Concord-Carlisle High School's Student Newspaper
The Student News Site of Concord-Carlisle Regional High School

The Voice

Concord-Carlisle High School's Student Newspaper

Joro Spiders

Joro+Spiders

If you have ever watched the movie Arachnophobia, you know that the idea of giant spiders invading your town is terrifying. However, this alarming concept might end up being reality as researchers have discovered that Joro spiders may be on the move to the Northeast of America.

Joro spiders are native to Japan. The spiders first appeared in Georgia in 2013 and probably traveled as stowaways on shipping containers. Joro spiders have already spread into other neighboring southeastern states. They can grow up to three inches long and can create webs up to three to four feet in diameter. They have distinctive yellow, blue, or red bodies. Their name is inspired by a spider in Japanese folklore, Jorōgumo, who can shapeshift into a woman to beguile, capture, and devour men.

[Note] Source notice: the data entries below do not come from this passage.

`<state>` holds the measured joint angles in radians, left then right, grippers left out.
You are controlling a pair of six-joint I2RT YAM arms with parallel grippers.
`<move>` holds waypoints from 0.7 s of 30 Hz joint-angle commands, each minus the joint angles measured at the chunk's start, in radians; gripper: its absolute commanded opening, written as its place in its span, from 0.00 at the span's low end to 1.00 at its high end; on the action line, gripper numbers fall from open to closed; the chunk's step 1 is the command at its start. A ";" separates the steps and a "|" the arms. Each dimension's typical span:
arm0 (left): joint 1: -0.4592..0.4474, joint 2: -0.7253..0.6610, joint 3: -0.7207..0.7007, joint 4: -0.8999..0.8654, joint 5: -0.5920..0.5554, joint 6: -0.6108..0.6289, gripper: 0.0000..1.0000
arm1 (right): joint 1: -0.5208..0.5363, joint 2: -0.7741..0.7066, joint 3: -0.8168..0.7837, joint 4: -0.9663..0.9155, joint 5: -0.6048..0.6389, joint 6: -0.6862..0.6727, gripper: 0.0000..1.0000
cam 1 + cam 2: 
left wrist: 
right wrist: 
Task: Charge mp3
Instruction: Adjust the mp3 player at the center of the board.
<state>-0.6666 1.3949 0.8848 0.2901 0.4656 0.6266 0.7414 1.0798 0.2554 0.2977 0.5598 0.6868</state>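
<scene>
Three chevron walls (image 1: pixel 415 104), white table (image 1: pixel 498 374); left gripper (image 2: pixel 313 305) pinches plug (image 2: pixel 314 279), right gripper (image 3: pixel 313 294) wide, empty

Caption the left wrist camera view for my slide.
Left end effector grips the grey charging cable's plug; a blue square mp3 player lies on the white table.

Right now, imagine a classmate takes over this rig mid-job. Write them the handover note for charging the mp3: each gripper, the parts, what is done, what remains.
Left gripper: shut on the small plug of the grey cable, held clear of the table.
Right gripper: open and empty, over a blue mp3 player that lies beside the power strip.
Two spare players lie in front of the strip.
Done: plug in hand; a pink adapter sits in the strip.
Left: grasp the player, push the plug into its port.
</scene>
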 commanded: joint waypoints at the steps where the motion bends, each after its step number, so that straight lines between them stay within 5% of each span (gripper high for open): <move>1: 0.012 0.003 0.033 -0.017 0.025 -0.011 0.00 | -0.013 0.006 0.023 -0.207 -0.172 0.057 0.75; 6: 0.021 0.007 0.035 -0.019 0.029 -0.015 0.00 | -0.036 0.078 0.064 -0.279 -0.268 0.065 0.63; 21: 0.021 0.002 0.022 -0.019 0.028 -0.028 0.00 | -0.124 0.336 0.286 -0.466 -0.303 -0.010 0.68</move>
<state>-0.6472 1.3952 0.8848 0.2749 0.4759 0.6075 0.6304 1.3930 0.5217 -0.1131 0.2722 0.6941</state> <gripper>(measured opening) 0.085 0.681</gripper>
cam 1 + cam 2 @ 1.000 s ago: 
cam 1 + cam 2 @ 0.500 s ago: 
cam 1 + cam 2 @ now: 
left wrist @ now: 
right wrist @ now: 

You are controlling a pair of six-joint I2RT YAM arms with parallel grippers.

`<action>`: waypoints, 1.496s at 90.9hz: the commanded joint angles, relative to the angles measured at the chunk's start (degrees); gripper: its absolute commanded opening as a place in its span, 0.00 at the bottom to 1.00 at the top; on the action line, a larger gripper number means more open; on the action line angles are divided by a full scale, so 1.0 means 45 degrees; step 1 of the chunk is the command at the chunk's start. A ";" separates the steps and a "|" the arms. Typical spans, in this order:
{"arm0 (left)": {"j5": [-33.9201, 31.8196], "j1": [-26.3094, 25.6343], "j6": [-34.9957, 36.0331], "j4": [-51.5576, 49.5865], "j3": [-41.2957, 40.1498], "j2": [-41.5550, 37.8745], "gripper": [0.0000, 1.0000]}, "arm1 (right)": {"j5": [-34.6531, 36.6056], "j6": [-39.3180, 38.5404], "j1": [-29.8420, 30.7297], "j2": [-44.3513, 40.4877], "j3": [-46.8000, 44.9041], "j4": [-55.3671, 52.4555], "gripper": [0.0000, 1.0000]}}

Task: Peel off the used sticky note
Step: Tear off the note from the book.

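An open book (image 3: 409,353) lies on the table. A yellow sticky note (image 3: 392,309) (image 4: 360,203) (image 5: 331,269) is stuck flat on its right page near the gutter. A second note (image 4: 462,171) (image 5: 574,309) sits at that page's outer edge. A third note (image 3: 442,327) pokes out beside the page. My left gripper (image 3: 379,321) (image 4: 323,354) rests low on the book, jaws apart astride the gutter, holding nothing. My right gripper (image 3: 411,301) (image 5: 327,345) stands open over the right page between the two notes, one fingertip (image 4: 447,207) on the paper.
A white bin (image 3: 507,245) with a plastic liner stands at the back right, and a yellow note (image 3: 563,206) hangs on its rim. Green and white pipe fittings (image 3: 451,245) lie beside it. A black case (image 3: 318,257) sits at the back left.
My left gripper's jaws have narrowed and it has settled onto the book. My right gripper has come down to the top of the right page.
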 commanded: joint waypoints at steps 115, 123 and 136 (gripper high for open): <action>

(Photo from University of Georgia)

The Joro spider is the relative of the Golden Silk spider who traveled from the tropics to the southeastern US about 160 years ago. However, the Golden Silk spider is unable to move up north due to its vulnerability to the cold. Using iNaturalist records, researchers tracked spider movements across Georgia throughout the year and compared the Golden Silk and the Joro spiders’ cold tolerance and metabolic, heart, and survival rates during freezes. The results showed that Joro spiders have double the metabolism of their relatives, have a 77% higher heart rate, and can survive freezes in which Golden Silk spiders die. Ultimately, they can function better in a colder climate than the Golden Silk spiders. Also, since Japan has roughly the same latitude and climate as the US, researchers believe that Joro spiders could survive throughout most of the Eastern Seaboard. 

While researchers do not know the exact timeline of the Joro spider migration, they are expected to show up by spring 2023. Joro spiders prefer the act of “ballooning” to move by using their silks and the wind to transport them. Humans also play a role in the migration as the spiders catch rides on cars or in luggage. 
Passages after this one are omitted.